Elle a au moins un partenaire à sa hauteur: le Germont de Ludovic Tézier, voix royale pleinement épanouie, au timbre de plus en plus riche, phrasé noble et souple. Pour un peu, ce serait presque trop pour ce patriarche de province, petit-bourgeois chenu que le metteur en scène rend plus grisâtre que jamais. C’est en tout cas lui qui incarne le mieux le chant verdien – on pourrait seulement souhaiter qu’il raffine davantage ses nuances. Il aurait, en la matière, beaucoup à apprendre à son fils: l’émission haute, jusqu’au contre-ut de la cabalette, va fâcheusement de pair, chez Francesco Demuro, avec un chant peu châtié et une tendance au vérisme larmoyant, sans parler d’une dynamique presque exclusivement limitée au forte. Les seconds rôles sont bien tenus, en particulier l’Annina sensible de Cornelia Oncioiu et le Docteur de luxe de Nicolas Testé.

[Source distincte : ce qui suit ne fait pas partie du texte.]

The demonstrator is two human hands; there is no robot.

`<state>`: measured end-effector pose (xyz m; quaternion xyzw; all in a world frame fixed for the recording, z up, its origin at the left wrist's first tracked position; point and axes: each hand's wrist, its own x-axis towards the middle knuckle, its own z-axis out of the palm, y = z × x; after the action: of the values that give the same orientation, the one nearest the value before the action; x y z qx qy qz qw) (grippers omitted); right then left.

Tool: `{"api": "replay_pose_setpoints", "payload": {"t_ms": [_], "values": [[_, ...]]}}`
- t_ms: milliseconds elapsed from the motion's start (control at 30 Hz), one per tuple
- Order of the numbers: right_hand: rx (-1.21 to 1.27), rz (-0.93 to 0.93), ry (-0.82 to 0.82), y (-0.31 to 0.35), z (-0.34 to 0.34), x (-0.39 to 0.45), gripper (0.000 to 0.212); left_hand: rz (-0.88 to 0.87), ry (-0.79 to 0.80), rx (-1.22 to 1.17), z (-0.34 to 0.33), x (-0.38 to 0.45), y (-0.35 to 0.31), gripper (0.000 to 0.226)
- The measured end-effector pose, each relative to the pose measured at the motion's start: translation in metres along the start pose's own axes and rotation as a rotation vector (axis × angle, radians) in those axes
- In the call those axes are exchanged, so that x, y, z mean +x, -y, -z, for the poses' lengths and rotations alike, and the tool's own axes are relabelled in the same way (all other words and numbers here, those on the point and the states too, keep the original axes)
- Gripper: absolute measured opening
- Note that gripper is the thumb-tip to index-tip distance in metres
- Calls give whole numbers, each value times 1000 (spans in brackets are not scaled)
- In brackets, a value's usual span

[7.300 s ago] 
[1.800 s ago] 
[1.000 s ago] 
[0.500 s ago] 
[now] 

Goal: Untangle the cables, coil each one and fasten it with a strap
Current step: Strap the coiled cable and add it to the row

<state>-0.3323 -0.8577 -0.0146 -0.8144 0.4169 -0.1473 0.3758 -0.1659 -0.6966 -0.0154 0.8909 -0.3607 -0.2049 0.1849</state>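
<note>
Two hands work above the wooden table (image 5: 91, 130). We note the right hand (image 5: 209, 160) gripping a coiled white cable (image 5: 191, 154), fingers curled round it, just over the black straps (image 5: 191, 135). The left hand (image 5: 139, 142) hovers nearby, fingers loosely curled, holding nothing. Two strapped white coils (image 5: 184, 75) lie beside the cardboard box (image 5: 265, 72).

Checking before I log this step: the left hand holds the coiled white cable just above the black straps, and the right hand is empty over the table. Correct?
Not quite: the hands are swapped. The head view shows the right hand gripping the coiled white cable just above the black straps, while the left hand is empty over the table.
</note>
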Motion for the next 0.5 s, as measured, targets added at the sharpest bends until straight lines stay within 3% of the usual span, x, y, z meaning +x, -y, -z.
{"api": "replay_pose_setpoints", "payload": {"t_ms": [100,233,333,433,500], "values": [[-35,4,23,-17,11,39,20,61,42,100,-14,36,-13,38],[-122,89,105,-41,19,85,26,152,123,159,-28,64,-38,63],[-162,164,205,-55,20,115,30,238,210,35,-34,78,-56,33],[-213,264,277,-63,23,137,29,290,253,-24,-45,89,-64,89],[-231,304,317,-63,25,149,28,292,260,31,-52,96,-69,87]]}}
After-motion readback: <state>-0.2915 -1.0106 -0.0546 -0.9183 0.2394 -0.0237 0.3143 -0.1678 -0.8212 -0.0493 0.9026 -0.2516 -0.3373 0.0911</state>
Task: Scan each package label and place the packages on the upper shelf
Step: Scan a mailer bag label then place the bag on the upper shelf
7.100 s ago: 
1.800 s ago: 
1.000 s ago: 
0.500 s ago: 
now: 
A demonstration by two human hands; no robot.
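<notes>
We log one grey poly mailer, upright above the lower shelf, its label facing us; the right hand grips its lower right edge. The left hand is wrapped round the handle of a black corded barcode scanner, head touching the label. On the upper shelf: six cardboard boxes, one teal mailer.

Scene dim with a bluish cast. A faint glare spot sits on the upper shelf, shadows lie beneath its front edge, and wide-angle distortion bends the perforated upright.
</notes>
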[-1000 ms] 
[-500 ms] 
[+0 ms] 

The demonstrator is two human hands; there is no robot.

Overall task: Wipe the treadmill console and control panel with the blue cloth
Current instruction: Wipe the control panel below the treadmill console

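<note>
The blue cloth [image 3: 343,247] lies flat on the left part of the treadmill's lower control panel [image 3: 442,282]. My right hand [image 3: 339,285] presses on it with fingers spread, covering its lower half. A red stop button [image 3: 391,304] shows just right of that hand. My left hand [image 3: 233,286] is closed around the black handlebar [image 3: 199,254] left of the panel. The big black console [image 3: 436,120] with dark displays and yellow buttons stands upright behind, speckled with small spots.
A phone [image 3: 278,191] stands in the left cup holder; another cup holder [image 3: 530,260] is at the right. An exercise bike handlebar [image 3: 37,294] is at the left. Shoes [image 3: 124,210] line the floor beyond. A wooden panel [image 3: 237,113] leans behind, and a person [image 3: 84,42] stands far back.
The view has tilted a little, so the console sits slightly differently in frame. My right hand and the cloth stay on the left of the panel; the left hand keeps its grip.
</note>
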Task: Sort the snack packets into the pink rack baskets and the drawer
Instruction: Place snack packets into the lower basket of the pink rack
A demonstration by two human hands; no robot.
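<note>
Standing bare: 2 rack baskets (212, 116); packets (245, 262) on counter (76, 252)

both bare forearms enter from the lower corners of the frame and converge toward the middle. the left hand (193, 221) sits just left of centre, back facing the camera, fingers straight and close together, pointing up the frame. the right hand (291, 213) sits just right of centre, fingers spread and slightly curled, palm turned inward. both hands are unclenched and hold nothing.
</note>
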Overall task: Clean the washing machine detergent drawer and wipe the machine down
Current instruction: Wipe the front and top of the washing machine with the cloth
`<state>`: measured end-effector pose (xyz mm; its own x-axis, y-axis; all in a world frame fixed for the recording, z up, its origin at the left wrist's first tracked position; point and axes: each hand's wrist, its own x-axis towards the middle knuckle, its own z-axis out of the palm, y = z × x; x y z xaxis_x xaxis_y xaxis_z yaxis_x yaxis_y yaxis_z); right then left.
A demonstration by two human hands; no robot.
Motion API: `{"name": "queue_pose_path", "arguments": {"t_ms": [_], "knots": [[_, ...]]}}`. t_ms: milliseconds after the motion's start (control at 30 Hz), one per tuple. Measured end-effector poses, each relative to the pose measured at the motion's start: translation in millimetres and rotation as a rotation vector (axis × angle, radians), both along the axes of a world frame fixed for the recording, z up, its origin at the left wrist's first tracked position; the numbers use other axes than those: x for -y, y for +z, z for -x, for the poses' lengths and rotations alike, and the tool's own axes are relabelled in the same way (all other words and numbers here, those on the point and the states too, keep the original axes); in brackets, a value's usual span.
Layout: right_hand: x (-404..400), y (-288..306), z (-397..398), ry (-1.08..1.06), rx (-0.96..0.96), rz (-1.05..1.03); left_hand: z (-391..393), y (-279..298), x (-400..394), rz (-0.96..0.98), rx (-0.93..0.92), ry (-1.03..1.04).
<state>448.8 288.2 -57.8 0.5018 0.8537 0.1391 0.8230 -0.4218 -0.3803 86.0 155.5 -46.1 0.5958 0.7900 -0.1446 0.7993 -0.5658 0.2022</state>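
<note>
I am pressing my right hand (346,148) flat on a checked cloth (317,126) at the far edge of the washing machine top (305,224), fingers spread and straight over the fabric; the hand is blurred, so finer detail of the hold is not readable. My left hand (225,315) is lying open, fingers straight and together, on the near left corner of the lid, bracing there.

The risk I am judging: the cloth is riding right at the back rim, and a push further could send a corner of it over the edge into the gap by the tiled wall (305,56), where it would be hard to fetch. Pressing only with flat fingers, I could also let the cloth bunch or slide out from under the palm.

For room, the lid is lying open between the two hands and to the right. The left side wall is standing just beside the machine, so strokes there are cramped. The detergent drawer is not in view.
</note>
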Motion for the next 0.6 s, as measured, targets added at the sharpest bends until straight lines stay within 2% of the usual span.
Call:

Daniel Oren, qui nous a donné de grandes joies, a raté sa Traviata. L’aller-retour perpétuel entre des lenteurs assez racoleuses et de brusques accélérations crée une théâtralité très artificielle, malgré de beaux moments lyriques comme le Prélude du troisième acte. Tout paraît déséquilibré et distendu, au risque de mettre les chanteurs dans l’embarras.


C’est la dernière nouveauté du mandat abrégé de Nicolas Joel, qui s’achève sans gloire.